This made it no harder to join. To Roscoe, the Circle is a community based around a story everyone agrees to take seriously. Something they all pretend to accept as fact. It’s the glue that bonds them. More importantly, it separates them from outsiders. It doesn’t have to be true to play that role. In fact, it’s almost better it isn’t.
Even now - faced with the thing - he still has trouble making sense of its existence. How can it be? A semi-humanoid underwater species no one else has ever documented? Of which no one has seen any sign in decades? Bullshit. Unlikely at best. And yet... Here it is.
Roscoe rounds the edge of the drop wall. Pulls himself along. Hand over hand. Beneath the boat. Towards the creature.
~
Low-res. Fritzing in and out. Warped through the fish-eye lenses. In murky water. Colored by monochrome night-vision.
Burl and Sylvie can more or less see Roscoe pull himself through the water. Along the inside of the drop wall. Right up to the thing. Once there, he gives each camera a thumbs up, then turns to the problem at hand.
He puts his head altogether too close to the spikes. Peering between the creature and the iron gate. Examining how it has impaled itself. How best to detach it.

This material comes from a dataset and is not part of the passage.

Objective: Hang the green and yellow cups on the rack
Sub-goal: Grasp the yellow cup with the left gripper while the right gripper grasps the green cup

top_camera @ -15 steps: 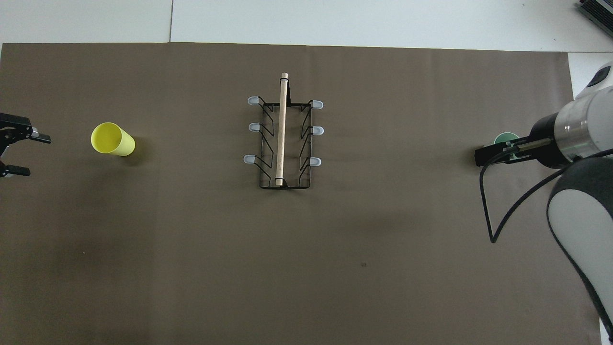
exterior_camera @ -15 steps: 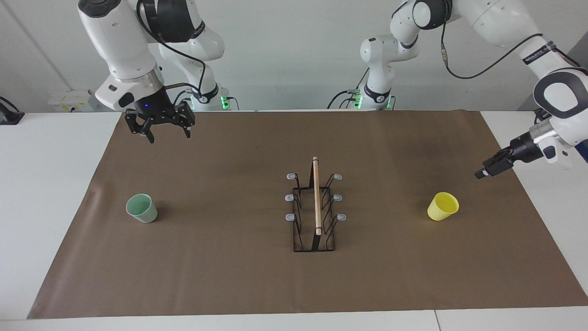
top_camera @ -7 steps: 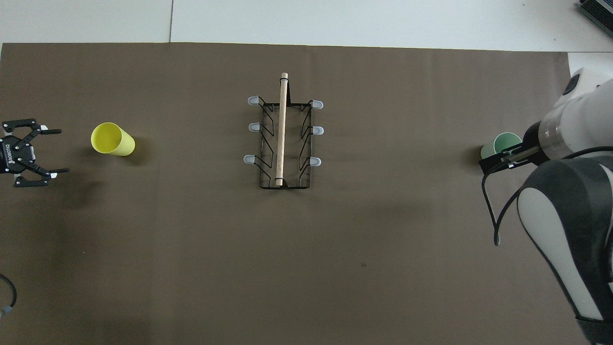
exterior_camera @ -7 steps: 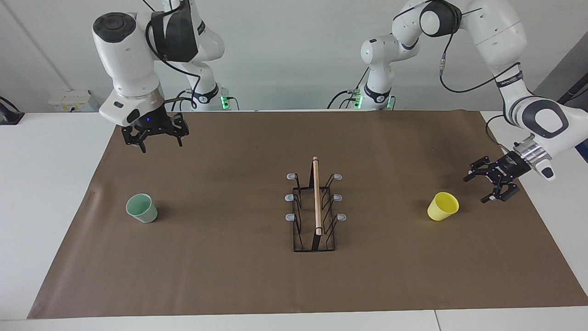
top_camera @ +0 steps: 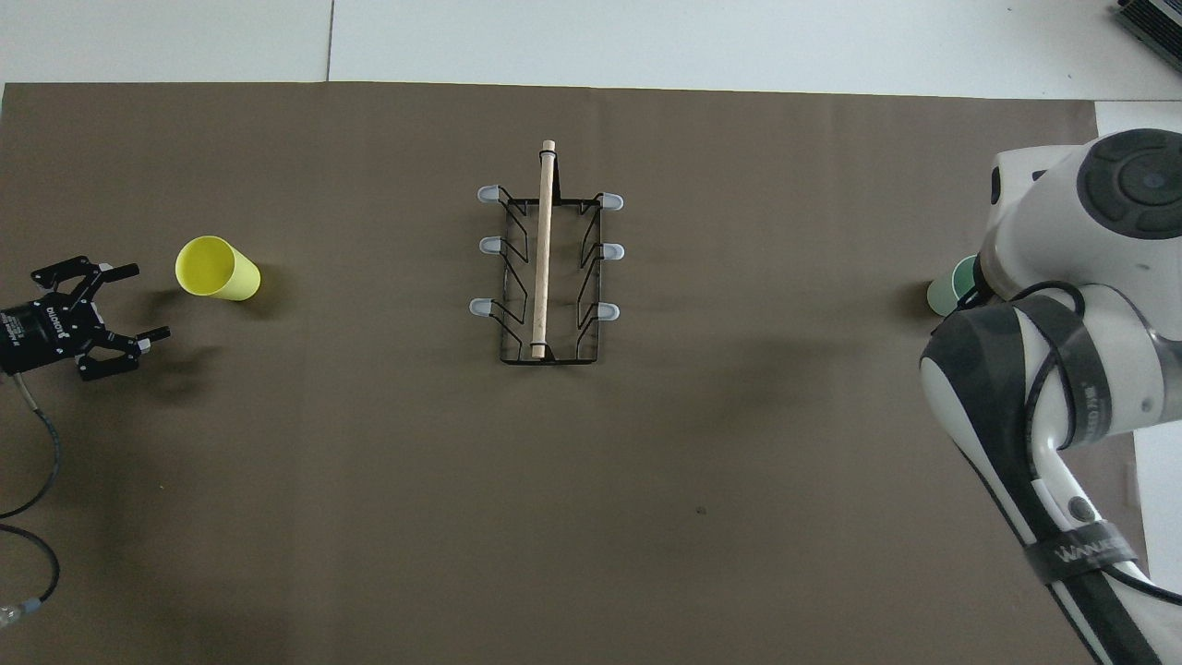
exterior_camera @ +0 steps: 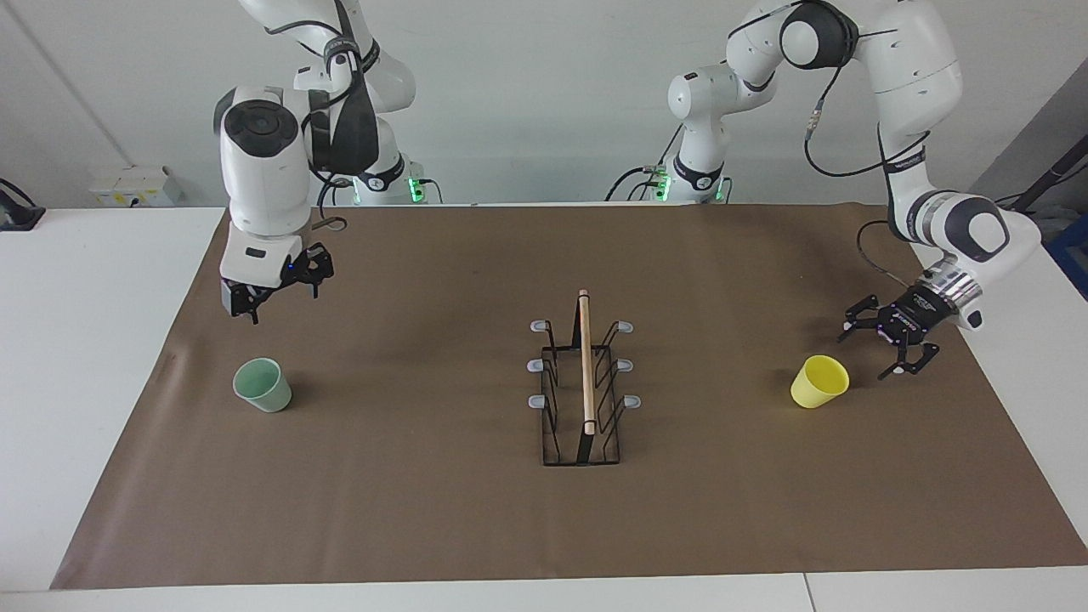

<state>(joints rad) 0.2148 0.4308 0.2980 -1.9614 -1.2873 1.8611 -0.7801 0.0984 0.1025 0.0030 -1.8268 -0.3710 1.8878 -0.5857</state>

After a moment’s deliberation, Roscoe decides. Holds tightly to the iron gate with one hand. Reaches in behind the thing with the other. Working on dislodging one wound at a time. Fresh blood clouds spread as its injuries are freshly aggravated. Making it even harder for Burl and Sylvie to grasp what’s happening when the thing suddenly awakens.
As it first thrashes, they assume Roscoe is causing the movement: Yanking at the thing to get it free of the wall. Then, he’s knocked back. Slicing open his arm against the sharpened points. Spilling his own blood into the water. He grabs for his speargun. Fires prematurely. Losing his bolt to the blackness. Whirling desperately to regain control.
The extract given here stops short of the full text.